Apa saja 10 kontraindikasi teratas setelah menggunakan IUD



Kontraindikasi IUD meliputi kehamilan atau dugaan kehamilan, radang akut pada saluran reproduksi, dan kelainan bentuk alat kelamin, yang memerlukan IUD di bawah pengawasan dokter.

1. Kehamilan atau dugaan kehamilan.

2. Peradangan akut pada saluran reproduksi, seperti penyakit radang panggul akut.

3. Kelainan genital bawaan, seperti rahim ganda, rahim mediastinum, dll.

4. Perdarahan berat setelah aborsi yang diinduksi dengan kecurigaan adanya residu atau infeksi rahim; perdarahan berat atau potensi infeksi karena kontraksi rahim yang lemah selama aborsi yang diinduksi dalam jangka menengah, persalinan atau operasi caesar.

5. Laserasi serviks tua yang parah, pembukaan serviks yang longgar atau prolaps uterus yang disebabkan oleh persalinan.

6. Rongga rahim >9,0 cm atau <5,5 cm, tetapi tidak termasuk setelah persalinan cukup bulan, induksi persalinan pada bulan-bulan besar, atau pemasangan alat kontrasepsi dalam rahim yang mengandung tembaga.

7. Mereka yang memiliki gejala seperti perdarahan vagina yang tidak teratur dan gangguan menstruasi dalam 3 bulan terakhir.
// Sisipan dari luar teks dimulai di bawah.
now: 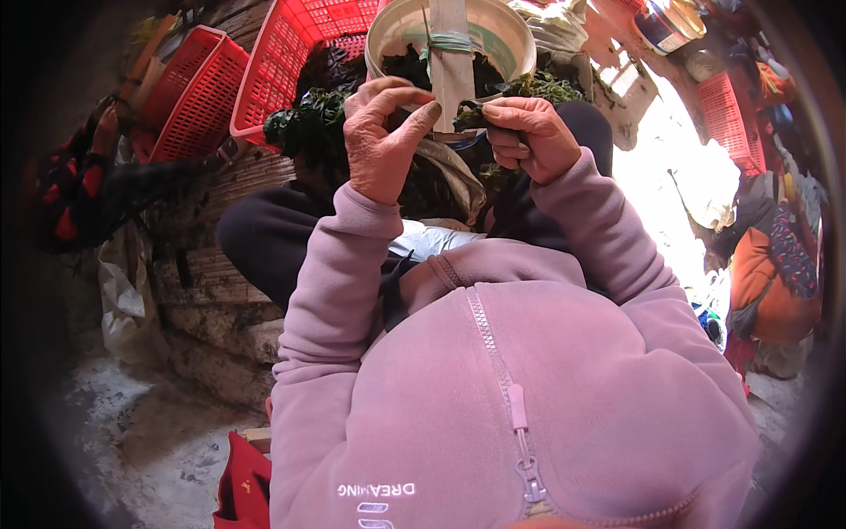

8. Mereka yang alergi terhadap tembaga.

IUD adalah penempatan alat kontrasepsi dalam rahim, merupakan tindakan kontrasepsi yang paling umum dilakukan oleh wanita usia subur, yang akan dioperasikan oleh dokter profesional, untuk menyingkirkan kontraindikasi yang relevan sebelum menempatkan IUD.